Lucene's 3.4.0
release adds a new feature called 
index-time join (also
sometimes called sub-documents, nested documents or parent/child documents),
enabling efficient indexing and searching of certain types
of 
relational
content.
 Most search engines can't directly index relational content,
as documents in the index logically behave like a single flat database
table.  Yet, relational content is everywhere!  A job listing site has
each company joined to the specific listings for that company.  Each
resume might have separate list of skills, education and past work
experience.  A music search engine has an artist/band joined to albums
and then joined to songs.  A source code search engine would have
projects joined to modules and then files.
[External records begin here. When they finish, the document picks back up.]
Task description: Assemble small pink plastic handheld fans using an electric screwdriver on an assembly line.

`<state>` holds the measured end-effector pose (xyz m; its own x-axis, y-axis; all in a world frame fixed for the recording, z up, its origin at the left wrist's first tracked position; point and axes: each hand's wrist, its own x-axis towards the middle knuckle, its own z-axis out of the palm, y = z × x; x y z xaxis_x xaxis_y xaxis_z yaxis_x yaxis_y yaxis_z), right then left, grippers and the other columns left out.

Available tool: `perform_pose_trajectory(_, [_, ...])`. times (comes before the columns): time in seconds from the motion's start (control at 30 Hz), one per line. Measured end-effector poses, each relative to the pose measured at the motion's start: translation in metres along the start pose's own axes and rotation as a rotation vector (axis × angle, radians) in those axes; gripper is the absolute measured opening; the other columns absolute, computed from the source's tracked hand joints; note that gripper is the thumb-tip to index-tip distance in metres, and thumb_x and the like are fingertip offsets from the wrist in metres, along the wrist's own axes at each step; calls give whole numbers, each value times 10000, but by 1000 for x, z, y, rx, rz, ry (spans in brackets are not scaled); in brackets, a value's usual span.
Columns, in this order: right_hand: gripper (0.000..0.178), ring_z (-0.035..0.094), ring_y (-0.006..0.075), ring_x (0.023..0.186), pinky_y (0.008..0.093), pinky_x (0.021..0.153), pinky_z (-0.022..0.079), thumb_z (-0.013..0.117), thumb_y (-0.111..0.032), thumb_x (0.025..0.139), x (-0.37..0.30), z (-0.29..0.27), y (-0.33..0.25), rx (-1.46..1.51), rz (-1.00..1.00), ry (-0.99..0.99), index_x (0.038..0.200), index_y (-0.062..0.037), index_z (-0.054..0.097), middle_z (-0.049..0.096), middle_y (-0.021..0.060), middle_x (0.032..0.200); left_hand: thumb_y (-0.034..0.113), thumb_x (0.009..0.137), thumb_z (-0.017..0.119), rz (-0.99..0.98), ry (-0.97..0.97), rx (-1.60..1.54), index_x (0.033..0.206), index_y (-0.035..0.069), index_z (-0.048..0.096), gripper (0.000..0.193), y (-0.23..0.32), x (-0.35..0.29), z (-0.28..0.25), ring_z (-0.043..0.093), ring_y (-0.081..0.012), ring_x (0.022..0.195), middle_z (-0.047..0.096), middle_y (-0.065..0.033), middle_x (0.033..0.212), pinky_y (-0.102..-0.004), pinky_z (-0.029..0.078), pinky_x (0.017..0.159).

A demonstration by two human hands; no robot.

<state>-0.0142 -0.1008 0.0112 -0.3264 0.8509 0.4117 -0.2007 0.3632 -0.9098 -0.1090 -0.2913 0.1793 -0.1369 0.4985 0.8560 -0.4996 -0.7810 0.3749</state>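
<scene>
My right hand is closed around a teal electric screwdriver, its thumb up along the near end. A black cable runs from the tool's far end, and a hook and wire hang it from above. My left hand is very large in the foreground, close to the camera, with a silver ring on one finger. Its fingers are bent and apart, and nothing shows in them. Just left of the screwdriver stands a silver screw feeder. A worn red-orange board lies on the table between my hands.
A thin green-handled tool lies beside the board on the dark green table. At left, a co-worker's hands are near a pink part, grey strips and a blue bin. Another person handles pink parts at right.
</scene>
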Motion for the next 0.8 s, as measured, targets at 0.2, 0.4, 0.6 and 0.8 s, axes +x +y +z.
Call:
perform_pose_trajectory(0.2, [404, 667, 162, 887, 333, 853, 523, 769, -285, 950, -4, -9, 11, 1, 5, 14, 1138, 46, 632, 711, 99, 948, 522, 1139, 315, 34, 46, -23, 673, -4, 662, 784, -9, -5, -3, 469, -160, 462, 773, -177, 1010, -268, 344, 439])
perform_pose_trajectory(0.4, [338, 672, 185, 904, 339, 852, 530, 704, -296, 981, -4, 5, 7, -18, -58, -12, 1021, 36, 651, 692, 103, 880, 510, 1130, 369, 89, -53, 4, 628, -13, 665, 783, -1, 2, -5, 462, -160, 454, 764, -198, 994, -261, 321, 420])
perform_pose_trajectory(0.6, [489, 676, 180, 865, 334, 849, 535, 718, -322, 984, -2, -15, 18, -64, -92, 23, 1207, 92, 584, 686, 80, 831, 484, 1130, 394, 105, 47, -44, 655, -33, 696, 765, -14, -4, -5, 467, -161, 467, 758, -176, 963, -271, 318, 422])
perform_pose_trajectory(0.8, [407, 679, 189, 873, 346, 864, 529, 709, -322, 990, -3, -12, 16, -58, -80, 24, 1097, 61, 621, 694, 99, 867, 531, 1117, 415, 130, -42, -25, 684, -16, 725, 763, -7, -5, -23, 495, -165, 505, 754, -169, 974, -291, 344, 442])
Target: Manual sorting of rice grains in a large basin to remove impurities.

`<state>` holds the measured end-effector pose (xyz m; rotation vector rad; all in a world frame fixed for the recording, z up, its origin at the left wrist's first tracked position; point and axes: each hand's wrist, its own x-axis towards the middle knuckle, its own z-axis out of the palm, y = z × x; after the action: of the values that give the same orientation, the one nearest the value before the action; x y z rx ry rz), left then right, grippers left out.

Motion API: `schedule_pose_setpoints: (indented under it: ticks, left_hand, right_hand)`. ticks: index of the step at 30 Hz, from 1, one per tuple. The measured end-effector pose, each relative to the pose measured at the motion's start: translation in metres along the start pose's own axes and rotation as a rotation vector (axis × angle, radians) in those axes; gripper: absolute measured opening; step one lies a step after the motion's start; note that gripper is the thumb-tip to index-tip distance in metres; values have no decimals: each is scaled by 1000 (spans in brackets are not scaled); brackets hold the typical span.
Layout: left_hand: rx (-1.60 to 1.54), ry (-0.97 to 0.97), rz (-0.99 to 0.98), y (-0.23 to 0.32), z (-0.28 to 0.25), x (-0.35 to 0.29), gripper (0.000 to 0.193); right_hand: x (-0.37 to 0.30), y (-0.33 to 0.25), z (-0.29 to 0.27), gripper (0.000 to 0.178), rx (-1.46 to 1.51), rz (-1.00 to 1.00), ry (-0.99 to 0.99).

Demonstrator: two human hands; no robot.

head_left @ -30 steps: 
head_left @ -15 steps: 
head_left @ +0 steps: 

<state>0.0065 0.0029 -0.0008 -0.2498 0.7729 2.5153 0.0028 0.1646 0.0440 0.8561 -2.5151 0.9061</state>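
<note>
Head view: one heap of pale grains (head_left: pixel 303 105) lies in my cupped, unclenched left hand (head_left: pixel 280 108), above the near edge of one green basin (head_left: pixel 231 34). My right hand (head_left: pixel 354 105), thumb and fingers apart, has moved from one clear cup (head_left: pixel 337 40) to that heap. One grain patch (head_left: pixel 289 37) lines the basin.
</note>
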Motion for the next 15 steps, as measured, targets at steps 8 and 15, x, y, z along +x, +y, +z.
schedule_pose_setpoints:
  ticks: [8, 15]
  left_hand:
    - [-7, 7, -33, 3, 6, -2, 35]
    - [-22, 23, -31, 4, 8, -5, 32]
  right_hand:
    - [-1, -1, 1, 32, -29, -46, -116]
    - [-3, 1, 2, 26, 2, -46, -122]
Perhaps the PDF documents you need to search are immense, so you break
them up and index each section as a separate Lucene document; in this
case you'll have common fields (title, abstract, author, date
published, etc.) for the overall document, joined to the sub-document
(section) with its own fields (text, page number, etc.).  XML
documents typically contain nested tags, representing joined
sub-documents; emails have attachments; office documents can embed
other documents.  Nearly all search domains have some form of
relational content, often requiring more than one join.
If such content is so common then how do search applications handle it
today?
One obvious "solution" is to simply use a relational database instead
of a search engine!  If relevance scores are less important and you
need to do substantial joining, grouping, sorting, etc., then using a
database could be best overall.  Most databases include some form a
text search, some even using Lucene.
If you still want to use a search engine, then one common approach
is to
denormalize
the content up front, at index-time, by joining all tables and
indexing the resulting rows, duplicating content in the process.  For
example, you'd index each song as a Lucene document, copying over all
fields from the song's joined album and artist/band.  This works
correctly, but can be horribly wasteful as you are indexing identical
fields, possibly including large text fields, over and over.
Another approach is to do the join yourself, outside of
Lucene, by indexing songs, albums and artist/band as separate Lucene
documents, perhaps even in separate indices.  At search-time, you
first run a query against one collection, for example the songs.  Then
you iterate through 
all hits, gathering up (joining) the full
set of corresponding albums and then run a second query against the
albums, with a large OR'd list of the albums from the first query,
repeating this process if you need to join to artist/band as well.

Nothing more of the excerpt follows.